Training proceeds in stages: - First 7,000 steps: pretraining with color loss only to obtain a coarse geometric initialization. - Addition of edge terms and normal alignment. - Addition of multi-view photometric alignment (8,000 steps). - Addition of multi-view feature alignment (5,000 steps). - Final retraining for novel view synthesis (10,000 steps).

Key Experimental Results

Main Results: DTU Surface Reconstruction (Chamfer Distance ↓)

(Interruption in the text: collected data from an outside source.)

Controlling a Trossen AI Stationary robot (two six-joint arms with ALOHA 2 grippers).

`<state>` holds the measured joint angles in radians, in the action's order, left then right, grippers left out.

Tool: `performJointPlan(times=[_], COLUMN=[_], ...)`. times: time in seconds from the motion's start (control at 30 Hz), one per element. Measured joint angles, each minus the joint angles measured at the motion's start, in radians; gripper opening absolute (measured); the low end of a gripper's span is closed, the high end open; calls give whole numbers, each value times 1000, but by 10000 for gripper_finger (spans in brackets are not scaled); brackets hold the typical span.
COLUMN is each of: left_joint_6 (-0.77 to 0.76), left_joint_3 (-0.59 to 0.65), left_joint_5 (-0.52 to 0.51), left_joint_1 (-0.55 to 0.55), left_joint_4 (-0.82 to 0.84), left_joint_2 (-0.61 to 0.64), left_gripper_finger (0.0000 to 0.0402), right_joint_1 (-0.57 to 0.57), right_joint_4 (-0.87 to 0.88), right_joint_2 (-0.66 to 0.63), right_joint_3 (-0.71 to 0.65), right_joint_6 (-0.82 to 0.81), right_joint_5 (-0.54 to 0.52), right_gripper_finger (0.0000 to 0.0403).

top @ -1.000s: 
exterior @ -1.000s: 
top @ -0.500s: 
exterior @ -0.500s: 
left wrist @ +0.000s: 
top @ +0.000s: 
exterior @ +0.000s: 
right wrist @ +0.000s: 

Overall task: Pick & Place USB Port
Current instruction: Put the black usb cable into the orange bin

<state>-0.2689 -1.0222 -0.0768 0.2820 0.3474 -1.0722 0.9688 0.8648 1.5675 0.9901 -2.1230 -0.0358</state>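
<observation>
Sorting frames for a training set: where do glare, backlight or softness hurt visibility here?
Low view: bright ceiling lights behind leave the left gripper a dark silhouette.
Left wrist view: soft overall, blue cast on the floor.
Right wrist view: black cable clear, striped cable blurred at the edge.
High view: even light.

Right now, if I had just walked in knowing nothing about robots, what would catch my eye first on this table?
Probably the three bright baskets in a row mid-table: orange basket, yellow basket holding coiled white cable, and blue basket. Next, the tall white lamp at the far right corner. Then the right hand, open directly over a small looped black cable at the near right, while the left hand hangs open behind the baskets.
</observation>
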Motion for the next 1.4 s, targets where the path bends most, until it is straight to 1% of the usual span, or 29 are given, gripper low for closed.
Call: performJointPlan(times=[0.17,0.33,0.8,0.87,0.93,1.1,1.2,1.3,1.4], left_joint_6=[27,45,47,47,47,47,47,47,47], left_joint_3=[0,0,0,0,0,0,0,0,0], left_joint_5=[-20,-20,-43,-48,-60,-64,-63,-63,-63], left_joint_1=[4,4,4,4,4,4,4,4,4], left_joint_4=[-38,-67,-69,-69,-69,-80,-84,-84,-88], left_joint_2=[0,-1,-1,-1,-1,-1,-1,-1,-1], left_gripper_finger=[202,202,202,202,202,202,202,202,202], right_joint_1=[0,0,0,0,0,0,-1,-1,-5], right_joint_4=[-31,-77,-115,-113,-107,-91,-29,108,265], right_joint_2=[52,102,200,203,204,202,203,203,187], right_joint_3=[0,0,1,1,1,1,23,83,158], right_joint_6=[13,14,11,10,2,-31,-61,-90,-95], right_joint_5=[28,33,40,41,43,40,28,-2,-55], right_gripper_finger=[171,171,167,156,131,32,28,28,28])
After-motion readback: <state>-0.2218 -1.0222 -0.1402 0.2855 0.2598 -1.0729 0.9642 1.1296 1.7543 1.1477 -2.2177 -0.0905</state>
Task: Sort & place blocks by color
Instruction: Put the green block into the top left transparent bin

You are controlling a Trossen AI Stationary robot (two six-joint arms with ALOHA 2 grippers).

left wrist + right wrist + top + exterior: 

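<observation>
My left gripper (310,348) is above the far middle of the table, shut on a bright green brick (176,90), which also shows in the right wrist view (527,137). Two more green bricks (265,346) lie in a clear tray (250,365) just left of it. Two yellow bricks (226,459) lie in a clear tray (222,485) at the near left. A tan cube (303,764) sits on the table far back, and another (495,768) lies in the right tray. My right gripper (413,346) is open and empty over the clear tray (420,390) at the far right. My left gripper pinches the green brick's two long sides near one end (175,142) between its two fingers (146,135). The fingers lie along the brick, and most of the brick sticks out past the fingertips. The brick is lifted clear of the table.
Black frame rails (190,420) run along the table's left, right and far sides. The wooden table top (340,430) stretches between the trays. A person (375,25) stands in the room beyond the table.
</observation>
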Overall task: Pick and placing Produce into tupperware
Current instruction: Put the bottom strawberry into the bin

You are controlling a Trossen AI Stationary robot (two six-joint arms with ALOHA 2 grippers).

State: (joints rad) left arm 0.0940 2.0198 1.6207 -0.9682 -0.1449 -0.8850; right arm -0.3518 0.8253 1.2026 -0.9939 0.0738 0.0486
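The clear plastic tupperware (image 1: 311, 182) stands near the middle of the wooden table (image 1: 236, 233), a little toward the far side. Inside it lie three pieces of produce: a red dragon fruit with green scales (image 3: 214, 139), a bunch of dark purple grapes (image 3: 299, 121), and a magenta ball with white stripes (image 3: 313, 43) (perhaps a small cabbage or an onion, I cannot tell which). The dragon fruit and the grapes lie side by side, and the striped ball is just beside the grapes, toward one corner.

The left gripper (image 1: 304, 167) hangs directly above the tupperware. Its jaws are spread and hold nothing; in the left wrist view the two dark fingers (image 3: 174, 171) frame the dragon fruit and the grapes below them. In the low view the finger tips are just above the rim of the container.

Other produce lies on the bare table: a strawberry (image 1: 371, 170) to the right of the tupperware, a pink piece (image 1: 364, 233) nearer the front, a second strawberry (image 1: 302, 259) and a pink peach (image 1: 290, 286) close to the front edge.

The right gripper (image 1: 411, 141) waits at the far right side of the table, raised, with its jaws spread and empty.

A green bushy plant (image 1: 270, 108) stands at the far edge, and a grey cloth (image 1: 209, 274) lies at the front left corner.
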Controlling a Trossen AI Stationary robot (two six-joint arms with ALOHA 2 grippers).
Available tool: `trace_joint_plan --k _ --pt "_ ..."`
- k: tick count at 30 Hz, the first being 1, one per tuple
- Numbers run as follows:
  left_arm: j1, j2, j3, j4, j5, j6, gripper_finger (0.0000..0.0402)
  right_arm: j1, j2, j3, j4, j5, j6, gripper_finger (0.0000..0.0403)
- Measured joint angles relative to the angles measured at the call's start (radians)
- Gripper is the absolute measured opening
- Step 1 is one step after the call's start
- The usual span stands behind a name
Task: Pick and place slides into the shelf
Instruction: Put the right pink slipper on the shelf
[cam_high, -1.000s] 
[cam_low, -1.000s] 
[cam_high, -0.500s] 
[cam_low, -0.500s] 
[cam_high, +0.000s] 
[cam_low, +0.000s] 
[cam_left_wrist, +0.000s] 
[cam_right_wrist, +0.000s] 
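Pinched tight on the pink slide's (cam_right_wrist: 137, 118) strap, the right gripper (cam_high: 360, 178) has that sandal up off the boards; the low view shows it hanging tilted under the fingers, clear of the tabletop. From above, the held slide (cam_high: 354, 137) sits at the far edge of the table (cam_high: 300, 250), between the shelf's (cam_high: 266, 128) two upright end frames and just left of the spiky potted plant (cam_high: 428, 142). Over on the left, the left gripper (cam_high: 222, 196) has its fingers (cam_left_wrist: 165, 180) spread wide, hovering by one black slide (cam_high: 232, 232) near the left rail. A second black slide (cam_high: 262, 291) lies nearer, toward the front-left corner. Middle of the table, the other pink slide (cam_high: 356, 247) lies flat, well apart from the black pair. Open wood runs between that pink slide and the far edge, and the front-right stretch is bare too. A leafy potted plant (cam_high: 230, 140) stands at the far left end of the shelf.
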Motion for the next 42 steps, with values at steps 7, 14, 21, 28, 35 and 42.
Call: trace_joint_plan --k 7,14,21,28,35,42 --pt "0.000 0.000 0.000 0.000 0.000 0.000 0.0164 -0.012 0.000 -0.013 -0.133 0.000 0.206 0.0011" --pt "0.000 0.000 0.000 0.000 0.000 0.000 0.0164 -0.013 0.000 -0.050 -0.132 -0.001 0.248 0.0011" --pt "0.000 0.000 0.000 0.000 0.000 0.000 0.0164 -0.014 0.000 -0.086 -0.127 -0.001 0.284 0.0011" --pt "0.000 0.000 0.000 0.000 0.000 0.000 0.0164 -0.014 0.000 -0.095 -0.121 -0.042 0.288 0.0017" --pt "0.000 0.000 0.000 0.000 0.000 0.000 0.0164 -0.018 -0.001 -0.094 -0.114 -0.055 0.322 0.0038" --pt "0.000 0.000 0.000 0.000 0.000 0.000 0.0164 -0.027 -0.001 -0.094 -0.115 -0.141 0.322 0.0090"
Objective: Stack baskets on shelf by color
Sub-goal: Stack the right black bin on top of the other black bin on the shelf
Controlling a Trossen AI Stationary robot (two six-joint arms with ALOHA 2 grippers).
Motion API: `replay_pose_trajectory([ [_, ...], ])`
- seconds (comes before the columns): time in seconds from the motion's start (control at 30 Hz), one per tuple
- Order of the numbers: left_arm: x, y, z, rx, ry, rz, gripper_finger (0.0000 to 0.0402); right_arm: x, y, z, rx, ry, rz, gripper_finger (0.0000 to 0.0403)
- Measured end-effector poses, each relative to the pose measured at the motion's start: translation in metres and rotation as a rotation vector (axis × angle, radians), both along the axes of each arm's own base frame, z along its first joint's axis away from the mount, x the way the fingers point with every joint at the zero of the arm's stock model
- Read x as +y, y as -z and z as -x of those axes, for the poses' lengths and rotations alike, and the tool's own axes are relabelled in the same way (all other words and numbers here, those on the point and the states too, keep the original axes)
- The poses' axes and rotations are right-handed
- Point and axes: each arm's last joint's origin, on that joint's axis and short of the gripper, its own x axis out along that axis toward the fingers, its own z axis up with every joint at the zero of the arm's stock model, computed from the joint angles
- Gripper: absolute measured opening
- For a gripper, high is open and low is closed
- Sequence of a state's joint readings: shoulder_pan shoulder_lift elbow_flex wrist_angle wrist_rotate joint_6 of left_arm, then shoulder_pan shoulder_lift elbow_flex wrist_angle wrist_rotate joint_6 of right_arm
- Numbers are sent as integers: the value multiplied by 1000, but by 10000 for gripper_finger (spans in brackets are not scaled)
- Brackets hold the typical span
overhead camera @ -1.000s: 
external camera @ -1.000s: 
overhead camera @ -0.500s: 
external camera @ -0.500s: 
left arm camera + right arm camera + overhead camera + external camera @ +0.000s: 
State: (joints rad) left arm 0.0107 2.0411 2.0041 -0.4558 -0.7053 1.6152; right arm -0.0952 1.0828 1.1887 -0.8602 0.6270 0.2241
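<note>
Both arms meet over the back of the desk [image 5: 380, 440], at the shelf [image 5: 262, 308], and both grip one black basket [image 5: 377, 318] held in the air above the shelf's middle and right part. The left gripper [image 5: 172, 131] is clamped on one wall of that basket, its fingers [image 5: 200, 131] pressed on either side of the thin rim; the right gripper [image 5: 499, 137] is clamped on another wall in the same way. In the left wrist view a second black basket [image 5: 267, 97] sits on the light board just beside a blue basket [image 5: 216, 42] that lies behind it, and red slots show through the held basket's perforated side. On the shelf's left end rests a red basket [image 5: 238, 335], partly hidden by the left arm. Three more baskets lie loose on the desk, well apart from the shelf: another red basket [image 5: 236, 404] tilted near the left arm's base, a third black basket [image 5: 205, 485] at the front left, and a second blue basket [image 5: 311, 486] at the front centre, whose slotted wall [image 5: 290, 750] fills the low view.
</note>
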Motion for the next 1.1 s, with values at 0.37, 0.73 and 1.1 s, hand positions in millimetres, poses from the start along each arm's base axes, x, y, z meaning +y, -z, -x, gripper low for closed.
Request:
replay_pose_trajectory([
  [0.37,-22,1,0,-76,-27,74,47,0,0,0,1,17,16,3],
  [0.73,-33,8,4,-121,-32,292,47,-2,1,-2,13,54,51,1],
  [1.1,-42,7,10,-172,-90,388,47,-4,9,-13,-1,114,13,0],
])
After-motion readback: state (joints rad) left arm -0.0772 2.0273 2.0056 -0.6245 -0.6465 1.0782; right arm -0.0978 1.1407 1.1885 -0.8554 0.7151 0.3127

Method Mean CD Training Time
3DGS 1.96 3.4m
2DGS 0.80 5.8m
GS-Pull 0.75 5.6m
PGSR 0.53 15m
GausSurf 0.52 -
VA-GS (Ours) 0.49 15.5m

TNT Dataset Reconstruction (F1-score ↑)

Method Barn Truck Mean
3DGS 0.13 0.19 0.09
PGSR 0.66 0.66 0.52
GausSurf 0.50 0.65 0.50
VA-GS (Ours) 0.71 0.64 0.54

Ablation Study (TNT F1-score)

Configuration Precision Recall F1 Note
\(\mathcal{L}_I\) only 0.09 0.23 0.13 No geometric constraint, worst
w/o \(\mathcal{L}_{nc}+\mathcal{L}_{ns}\) 0.40 0.57 0.46 Normal constraints are critical
w/o \(\mathcal{L}_p+\mathcal{L}_f\) 0.33 0.40 0.36 Multi-view alignment is indispensable
+ scale loss (planarization) 0.51 0.60 0.54 No additional gain
Full model 0.51 0.60 0.54 Modules are complementary

Key Findings

  • Flattening 3D Gaussians into planar discs (scale loss) yields no benefit for this method, and even degrades rendering quality on Mip-NeRF 360 — indicating that preserving full 3D Gaussian representation is preferable.
  • Using \(N=3\) source views for multi-view alignment is the optimal trade-off; \(N=4\) provides no additional gain but increases computational cost.
  • Removing either photometric or feature alignment individually has limited impact, but removing both causes F1 to drop sharply from 0.54 to 0.36.

Highlights & Insights

  1. No external geometric representation (e.g., SDF, mesh) is required; high-quality reconstruction is achieved purely by constraining the Gaussian primitives themselves.
  2. The visibility and occlusion weighting design is highly practical yet effective; using reprojection error as an occlusion criterion is both concise and elegant.
  3. The strategy of down-weighting normal loss at edges (\(\delta=(1-\nabla I)^2\)) directly and effectively resolves boundary normal ambiguity.

Limitations & Future Work

  • Training is relatively slow (15.5m vs. 3.4m for 3DGS) due to the computational overhead of multi-view alignment.
  • The normal smoothness constraint may over-smooth regions of high curvature.
  • The depth image feature alignment depends on the quality of the pretrained model.
  • Multi-view photometric consistency is a classical approach for addressing the insufficiency of single-view supervision; the key challenge lies in handling occlusion and visibility.
  • The robustness of feature-level alignment to illumination variation is worth borrowing in other tasks such as SLAM and SfM.

Rating

  • Novelty: ⭐⭐⭐⭐ Each module is well-designed; classical MVS ideas are organically integrated with 3DGS.
  • Experimental Thoroughness: ⭐⭐⭐⭐⭐ Comprehensive coverage of DTU/TNT/Mip-NeRF360 with detailed ablations.
  • Writing Quality: ⭐⭐⭐⭐ Formulations are clearly derived, though notation is occasionally dense.
  • Value: ⭐⭐⭐⭐ Practically valuable for surface reconstruction with 3DGS.